## Problem description:
Return the lines of the material below exactly, beginning with the line that has "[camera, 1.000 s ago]" in it and finishing with the line that has "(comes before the" in it. Leave all pictures aside.

## Available data:
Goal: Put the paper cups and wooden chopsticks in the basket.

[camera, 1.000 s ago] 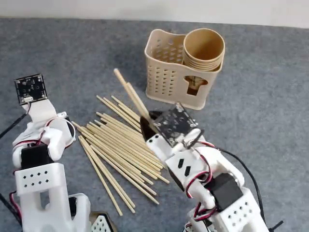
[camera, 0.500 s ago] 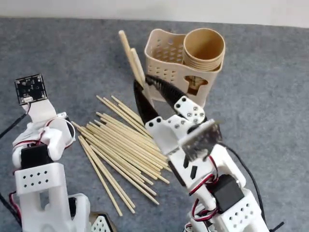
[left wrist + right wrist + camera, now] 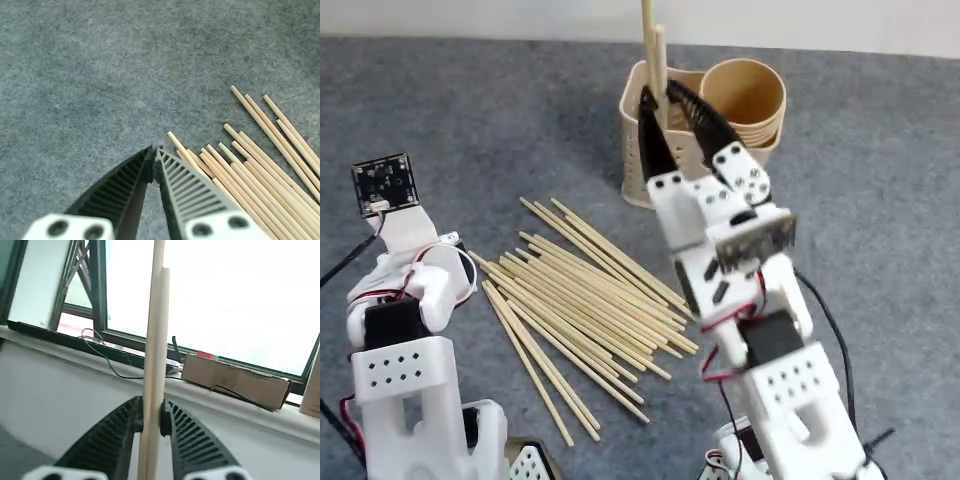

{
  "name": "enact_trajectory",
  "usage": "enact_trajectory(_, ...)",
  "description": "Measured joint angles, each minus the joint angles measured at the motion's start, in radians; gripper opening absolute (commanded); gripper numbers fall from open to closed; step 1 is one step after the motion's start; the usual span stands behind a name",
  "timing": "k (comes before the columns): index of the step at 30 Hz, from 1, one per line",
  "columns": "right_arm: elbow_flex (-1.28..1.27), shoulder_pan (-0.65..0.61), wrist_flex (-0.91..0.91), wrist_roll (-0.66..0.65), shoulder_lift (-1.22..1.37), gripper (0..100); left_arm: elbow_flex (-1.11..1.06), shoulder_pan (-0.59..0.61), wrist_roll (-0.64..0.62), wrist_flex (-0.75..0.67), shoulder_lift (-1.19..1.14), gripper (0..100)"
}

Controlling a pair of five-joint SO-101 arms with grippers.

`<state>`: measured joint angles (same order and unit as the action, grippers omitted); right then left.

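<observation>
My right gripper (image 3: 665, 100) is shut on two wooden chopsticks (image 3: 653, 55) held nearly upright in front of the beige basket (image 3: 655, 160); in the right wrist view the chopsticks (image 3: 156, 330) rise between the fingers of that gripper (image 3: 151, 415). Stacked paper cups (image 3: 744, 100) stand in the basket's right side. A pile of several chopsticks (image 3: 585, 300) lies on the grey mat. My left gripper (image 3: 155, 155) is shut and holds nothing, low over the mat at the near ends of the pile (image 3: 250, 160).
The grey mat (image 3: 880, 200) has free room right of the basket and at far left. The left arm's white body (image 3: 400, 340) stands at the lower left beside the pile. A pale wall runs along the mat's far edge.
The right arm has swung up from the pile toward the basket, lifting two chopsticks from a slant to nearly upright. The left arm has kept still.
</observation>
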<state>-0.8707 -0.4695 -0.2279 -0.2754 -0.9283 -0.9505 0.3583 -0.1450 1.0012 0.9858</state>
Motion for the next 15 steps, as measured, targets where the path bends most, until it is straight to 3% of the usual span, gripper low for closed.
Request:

## Problem solution:
[camera, 1.000 s ago] 
[camera, 0.500 s ago] 
[left wrist + right wrist + camera, now] 

{
  "name": "enact_trajectory",
  "usage": "enact_trajectory(_, ...)",
  "description": "Measured joint angles, each minus the joint angles measured at the motion's start, in radians; gripper opening absolute (commanded); gripper numbers fall from open to closed; step 1 is one step after the motion's start; the usual span stands behind a name",
  "timing": "k (comes before the columns): index of the step at 30 Hz, from 1, one per line",

Output for the exercise is complete.